[Your instructions]
Would you retype the listing below word for word, without any of its pictures?
Collected material: Begin
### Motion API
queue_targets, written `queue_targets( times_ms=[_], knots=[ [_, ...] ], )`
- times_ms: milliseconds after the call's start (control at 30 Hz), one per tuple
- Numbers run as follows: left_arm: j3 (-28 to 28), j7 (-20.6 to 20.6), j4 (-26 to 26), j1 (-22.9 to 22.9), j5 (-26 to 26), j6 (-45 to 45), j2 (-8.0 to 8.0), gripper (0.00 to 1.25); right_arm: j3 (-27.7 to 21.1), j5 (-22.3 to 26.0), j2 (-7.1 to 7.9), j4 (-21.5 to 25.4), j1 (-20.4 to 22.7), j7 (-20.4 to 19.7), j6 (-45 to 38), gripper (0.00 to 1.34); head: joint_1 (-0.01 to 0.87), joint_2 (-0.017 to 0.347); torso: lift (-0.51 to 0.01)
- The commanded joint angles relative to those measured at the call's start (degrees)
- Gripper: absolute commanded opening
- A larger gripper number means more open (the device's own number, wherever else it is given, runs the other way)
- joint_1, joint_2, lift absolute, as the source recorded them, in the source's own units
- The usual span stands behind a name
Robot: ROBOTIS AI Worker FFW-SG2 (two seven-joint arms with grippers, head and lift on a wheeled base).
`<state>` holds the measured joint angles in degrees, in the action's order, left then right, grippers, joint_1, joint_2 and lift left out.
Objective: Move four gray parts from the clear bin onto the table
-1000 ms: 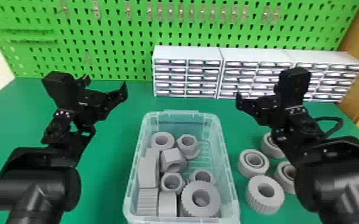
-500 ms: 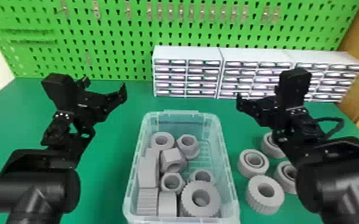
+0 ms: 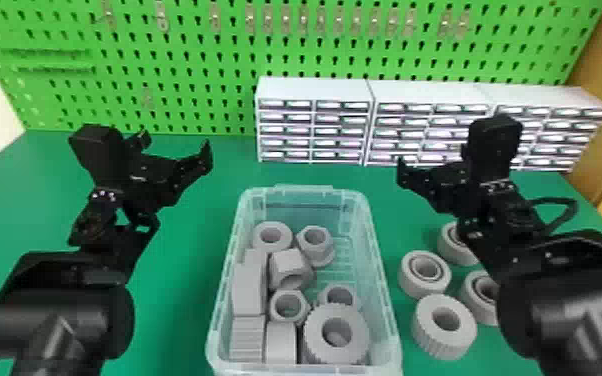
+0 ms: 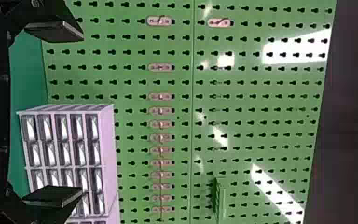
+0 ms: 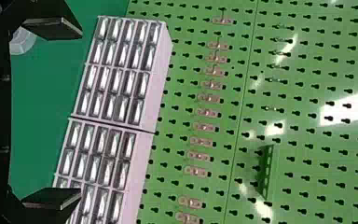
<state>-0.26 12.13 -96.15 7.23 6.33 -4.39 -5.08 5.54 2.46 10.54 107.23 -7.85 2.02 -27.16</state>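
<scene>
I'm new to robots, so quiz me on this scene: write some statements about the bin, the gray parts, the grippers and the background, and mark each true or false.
1. The clear bin holds gray parts. True.
2. The left gripper is clamped on a gray part. False: the left gripper is open, with nothing between its fingers.
3. The right gripper has its fingers spread apart. True.
4. The loose parts on the table are on the robot's left of the bin. False: the loose parts lie on its right.
5. White drawer units stand in front of a green pegboard. True.
</scene>
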Motion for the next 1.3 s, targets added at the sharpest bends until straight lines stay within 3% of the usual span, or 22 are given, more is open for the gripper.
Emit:
queue_targets(
  times_ms=[0,1267],
  knots=[
    [0.0,0.0,0.0,0.1,0.0,0.0,-0.01,1.12,0.0,0.0,0.01,0.0,-0.1,0.0,0.0,1.23,0.686,0.026,-0.050],
    [0.0,0.0,0.0,0.1,0.0,0.0,0.07,1.12,0.2,0.1,-0.08,0.0,-0.1,0.0,0.0,1.23,0.686,0.026,-0.050]
  ],
)
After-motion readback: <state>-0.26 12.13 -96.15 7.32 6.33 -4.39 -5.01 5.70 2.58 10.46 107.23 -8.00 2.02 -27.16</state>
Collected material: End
[Response]
### Motion API
queue_targets, written `queue_targets( times_ms=[_], knots=[ [_, ...] ], )`
- times_ms: milliseconds after the call's start (control at 30 Hz), one per tuple
- Numbers run as follows: left_arm: j3 (-28 to 28), j7 (-20.6 to 20.6), j4 (-26 to 26), j1 (-22.9 to 22.9), j5 (-26 to 26), j6 (-45 to 45), j2 (-8.0 to 8.0), gripper (0.00 to 1.25); right_arm: j3 (-27.7 to 21.1), j5 (-22.3 to 26.0), j2 (-7.1 to 7.9), j4 (-21.5 to 25.4), j1 (-20.4 to 22.7), j7 (-20.4 to 19.7), j6 (-45 to 38), gripper (0.00 to 1.34); head: joint_1 (-0.01 to 0.87), joint_2 (-0.017 to 0.347); torso: lift (-0.51 to 0.01)
- The commanded joint angles relative to those measured at the call's start (degrees)
- Gripper: absolute commanded opening
- A larger gripper number means more open (the device's own number, wherever else it is given, runs the other way)
- joint_1, joint_2, lift absolute, as the source recorded them, in the source's own units
- The usual span stands behind a name
Robot: ROBOTIS AI Worker FFW-SG2 (two seven-joint arms with grippers, head and lift on a wheeled base).
`<state>` holds the measured joint angles in degrees, in the action's order, left then right, grippers, joint_1, joint_2 and lift left out.
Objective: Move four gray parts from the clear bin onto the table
-1000 ms: 
-500 ms: 
+0 ms: 
+0 ms: 
+0 ms: 
<state>-0.26 12.13 -96.15 7.23 6.33 -4.39 -5.08 5.54 2.46 10.54 107.23 -7.85 2.02 -27.16</state>
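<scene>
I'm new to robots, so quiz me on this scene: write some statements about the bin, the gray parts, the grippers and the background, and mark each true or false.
1. The clear bin holds gray parts. True.
2. The left gripper is clamped on a gray part. False: the left gripper is open, with nothing between its fingers.
3. The right gripper has its fingers spread apart. True.
4. The loose parts on the table are on the robot's left of the bin. False: the loose parts lie on its right.
5. White drawer units stand in front of a green pegboard. True.
</scene>
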Motion for the next 1.3 s, targets added at the sharpest bends until straight lines stay within 3% of the usual span, or 22 are given, more is open for the gripper.
Emit:
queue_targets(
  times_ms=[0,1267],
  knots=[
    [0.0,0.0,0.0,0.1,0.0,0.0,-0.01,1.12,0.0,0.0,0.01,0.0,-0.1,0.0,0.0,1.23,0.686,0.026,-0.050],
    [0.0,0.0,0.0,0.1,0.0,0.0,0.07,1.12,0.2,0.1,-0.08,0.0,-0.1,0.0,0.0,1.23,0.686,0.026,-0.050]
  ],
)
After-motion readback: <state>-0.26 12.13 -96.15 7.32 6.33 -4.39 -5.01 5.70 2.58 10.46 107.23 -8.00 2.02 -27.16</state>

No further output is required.